Keep doing that, over and over again. If you try this yourself for a few iterations, you’ll see
why it’s called the chaos game: the point jumps around seemingly at random within the triangle. The
set of points that results from this seemingly random process is the attractor for the
dynamical system described by the chaos game. For example, over to the right, I started with P0, and then did iterations with line segments from p0 to A, from p1 to C, from p2 to C, p3 to B, and from p4 back to C.

So what’s the result? What does the attractor for the chaos game look like?

sier-shear.png

It’s the Sierpinski gasket, distorted so that the triangles are shaped the same as the
triangle defined by A, B, and C:

For any of the L-system fractals, there’s a dynamical system for which the fractal is
the attractor.

Let’s step back just for a moment. What’s going on here? The starting point is the dynamical system.
Just what is a dynamical system?

A dynamic system is basically a kind of differential equation – it’s a rule that specifies a future
state of a system in terms of a previous state of the system. The states in this system are really points
within some kind of topologial manifold. Every dynamical system has something called a state space
– that is, the space which includes the set of points within the manifold that are reachable by some
sequence of iterations of the system.

On some level, the basic study of differential equations – what most of us math geeks studied in our
diffeq courses in college is largely about trying to find closed form equivalents of a given
dynamical system: that is, a solution for the system where you can find the value of the state of a system
at a specified point in time in one step, without needing to iterate through its previous states.

The attractor is the set defined by a dynamical system. What makes it an attractor is the somewhat
odd property that instead of varying
wildly, the attractor will always try to push the system back into its basic space. Its state space
is strongly centered on some basic set of points, and it will always drift back towards those points. Fractal attractors (also called strange attractors) are dynamical systems with a fractal
structure. The chaos game contains embedded within it the self-similarity property of the
Sierpinski gasket; so its attractor set has that structure.

For another fascinating example of this, taken from this excellent explanation of
iterated function systems
, here’s a more complex dynamical system. The
way that it works is that there are 4 possible rules for getting the next point, each of which
has an assigned probability. The next rule is selected randomly, according to the specified
probability distribution.

Rule Probability Next X Next Y
1 1/100 0.16 0x+0y
2 85/100 0.85x+0.04y -0.04x+0.85y+1.6
3 7/100 0.2x-0.26y 0.23x+0.22y+1.6
4 7/100 -0.15x+0.28y 0.26x+0.24y+0.44

This is the classic Barnsley Fern fractal:

fb.gif

That strange set of equations contains the structure of a fern.

One of the interesting things about the notion of fractal attractors is that one of the objections
to fractals is that they’re too irregular, too strange. Mathematicians tend to like things to be clean and simple. They like continuous, differentiable functions; they like their diffEQs to have closed forms. The idea that most functions are irregular, and that the functions we’ve spent so much time studying are less than a grain of sand on the beach is a depressing one to most people in math. One
of the things that originally caused some resistance to the idea of fractals is that they’re not from the world of clean functions, the world of regularity and continuity that we so adore.
But the fact that attractors include fractals – that out of the universe of iterative systems, nearly
all of them escape – turn into erratic scattering chaos, except for the tiny spec of dust that we call attractors – that tells us that fractals are part of the world of things that we can analyze and understand, even if they seem strange.
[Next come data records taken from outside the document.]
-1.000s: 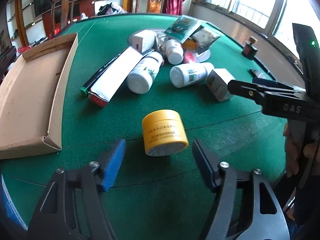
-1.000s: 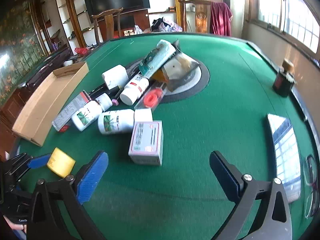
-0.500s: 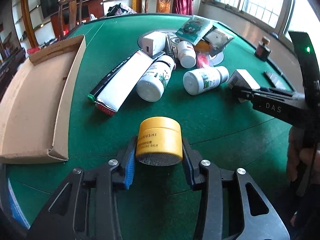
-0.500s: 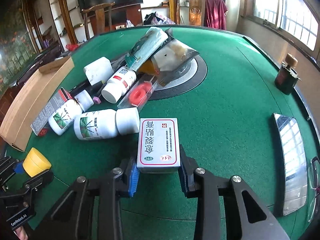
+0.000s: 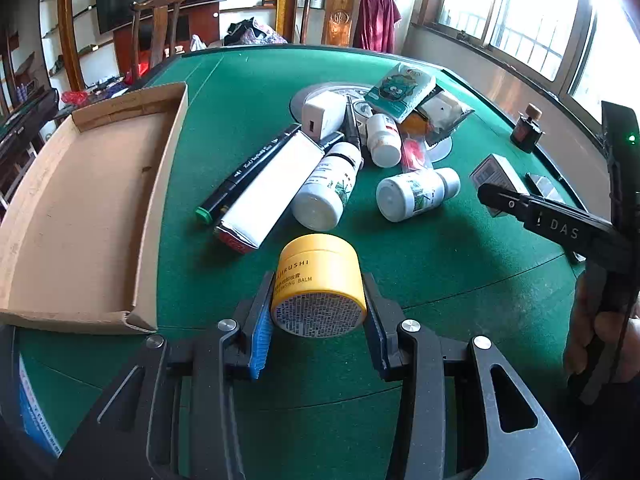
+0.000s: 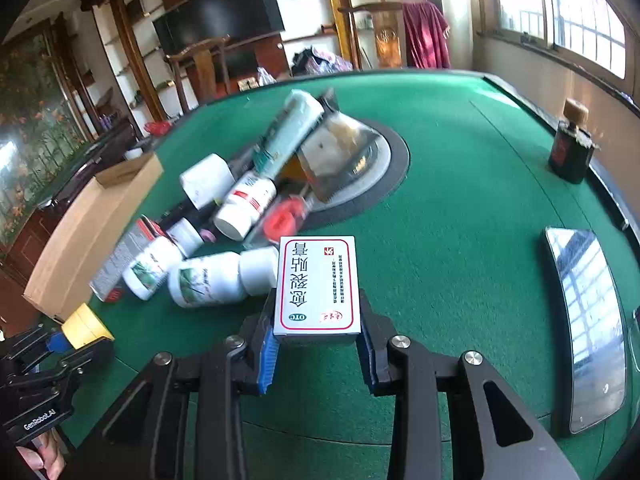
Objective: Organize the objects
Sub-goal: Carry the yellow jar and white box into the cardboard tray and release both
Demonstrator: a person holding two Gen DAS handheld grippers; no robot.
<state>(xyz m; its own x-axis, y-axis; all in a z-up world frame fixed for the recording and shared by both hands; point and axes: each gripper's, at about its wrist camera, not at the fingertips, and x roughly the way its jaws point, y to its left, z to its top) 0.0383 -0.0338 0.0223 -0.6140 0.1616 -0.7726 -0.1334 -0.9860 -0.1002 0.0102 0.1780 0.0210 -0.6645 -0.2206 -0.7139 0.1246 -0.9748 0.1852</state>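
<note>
My left gripper [image 5: 318, 312] is shut on a yellow cleansing-balm jar [image 5: 318, 280], held on its side just above the green table. It also shows in the right wrist view [image 6: 86, 326] at the far left. My right gripper [image 6: 318, 332] is shut on a white medicine box [image 6: 318, 284] with red print, lifted a little off the felt; the box shows in the left wrist view [image 5: 496, 174]. An empty cardboard tray [image 5: 80, 208] lies at the left. A pile of white bottles [image 5: 326, 192], a long white box [image 5: 268, 192] and a marker [image 5: 248, 168] lies mid-table.
A phone [image 6: 586, 320] lies face up at the right edge. A small dark bottle [image 6: 572, 148] stands at the far right. A round metal plate [image 6: 360, 168] at the table's centre holds packets. Wooden chairs and shelves stand beyond the table.
Both grippers closed from open: the left on the yellow jar, the right on the medicine box. Both objects are now raised slightly and the views have lifted.
</note>
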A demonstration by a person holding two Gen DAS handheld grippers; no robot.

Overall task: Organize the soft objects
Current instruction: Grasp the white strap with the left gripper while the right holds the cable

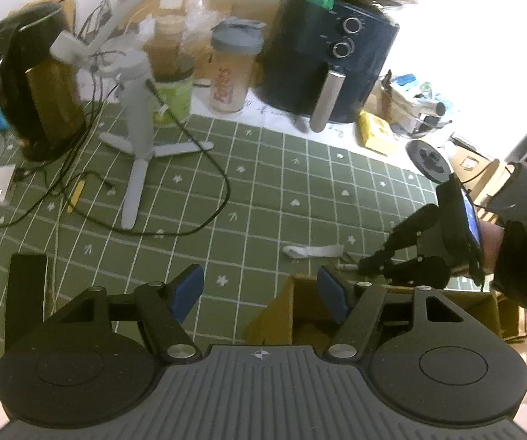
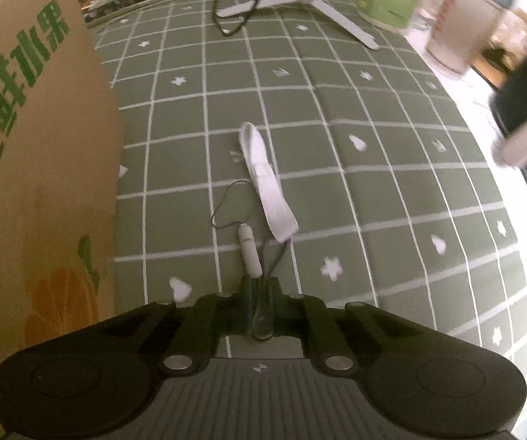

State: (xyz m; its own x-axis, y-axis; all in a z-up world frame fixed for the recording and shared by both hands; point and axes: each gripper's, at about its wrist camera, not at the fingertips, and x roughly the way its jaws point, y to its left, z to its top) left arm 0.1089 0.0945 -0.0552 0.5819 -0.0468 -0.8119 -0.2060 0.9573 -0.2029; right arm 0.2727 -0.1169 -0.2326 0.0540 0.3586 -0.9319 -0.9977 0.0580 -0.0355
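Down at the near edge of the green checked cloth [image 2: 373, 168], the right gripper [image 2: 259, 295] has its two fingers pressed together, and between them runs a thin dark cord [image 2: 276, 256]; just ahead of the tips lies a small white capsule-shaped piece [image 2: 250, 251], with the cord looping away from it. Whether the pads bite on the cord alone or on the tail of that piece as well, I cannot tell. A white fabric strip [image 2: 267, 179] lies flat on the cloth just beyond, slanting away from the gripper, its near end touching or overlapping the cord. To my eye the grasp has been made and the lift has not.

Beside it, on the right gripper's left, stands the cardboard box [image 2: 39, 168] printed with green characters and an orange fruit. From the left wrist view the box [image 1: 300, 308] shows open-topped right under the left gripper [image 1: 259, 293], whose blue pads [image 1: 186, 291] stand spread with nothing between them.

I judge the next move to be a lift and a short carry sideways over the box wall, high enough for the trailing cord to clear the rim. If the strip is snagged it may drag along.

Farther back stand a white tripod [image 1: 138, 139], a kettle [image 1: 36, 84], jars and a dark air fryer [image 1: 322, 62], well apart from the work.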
We can understand what these iterative functions systems do – how they generate the fractal attractors – by looking at them as affine transformations, and appyling techniques from conventional euclidean geometry to them. Next post, I’ll show you why the chaos game is just another way of defining the
Sierpinski gasket.

0 thoughts on “Iterated Function Systems and Attractors

  1. Blake Stacey

    I’ve always heard “attractor” used to refer to the region in phase space to which the system’s trajectory is “attracted”, rather than the entirety of the dynamical system.

    Reply
  2. Mark C. Chu-Carroll

    Blake:
    I’ve always heard it used for both the attracted-to region of the phase space, and for a dynamical system that attracts-to a particular region.

    Reply
  3. Torbjörn Larsson, OMa

    An attractor is a dynamical system which, no matter what its starting point, will always evolve towards a particular shape. Even if you perturb the dynamical system, up to some point, the perturbation will fade away over time, and the system will continue to evolve toward the same target. … A dynamic system is basically a kind of differential equation – it’s a rule that specifies a future state of a system in terms of a previous state of the system.

    More generally, a dynamic system is often describe by a differential equation, but it can as well be a difference equation for non-continous systems or a functional description. The ubiquity of differential/difference equations is that they often describe the general and local physics, while the specific global solution of course depends on initial and boundary conditions.
    Btw, AFAIK the robustness of attractors doesn’t stop with dynamical robustness of evolving to a similarly featured attractor from a perturbed state, it is also a topological robustness of evolving to a similarly featured attractor from a perturbation in the system (model parameters).
    Terence Tao who among other things is interested in the properties of dynamical systems, in keeping with the synchronicity of the web happens to post about “Knots and dynamics”:

    This attractor arises from a fairly simple dynamical system in R^3, namely the Lorenz equations, … This phenomenon is in fact quite robust; any small perturbation of the above system will also possess a strange attractor with similar features.

    Reply
  4. Torbjörn Larsson, OM

    Sorry about the many typos in my previous comment.
    Also, the quote from Tao is [R^3] really, I can’t reproduce his fancy fonts.

    Reply
  5. Doug

    [It’s the idea of an attractor. An attractor is a dynamical system which, no matter what its starting point, will always evolve towards a particular shape. Even if you perturb the dynamical system, up to some point, the pertubation will fade away over time, and the system will continue to evolve toward the same target.]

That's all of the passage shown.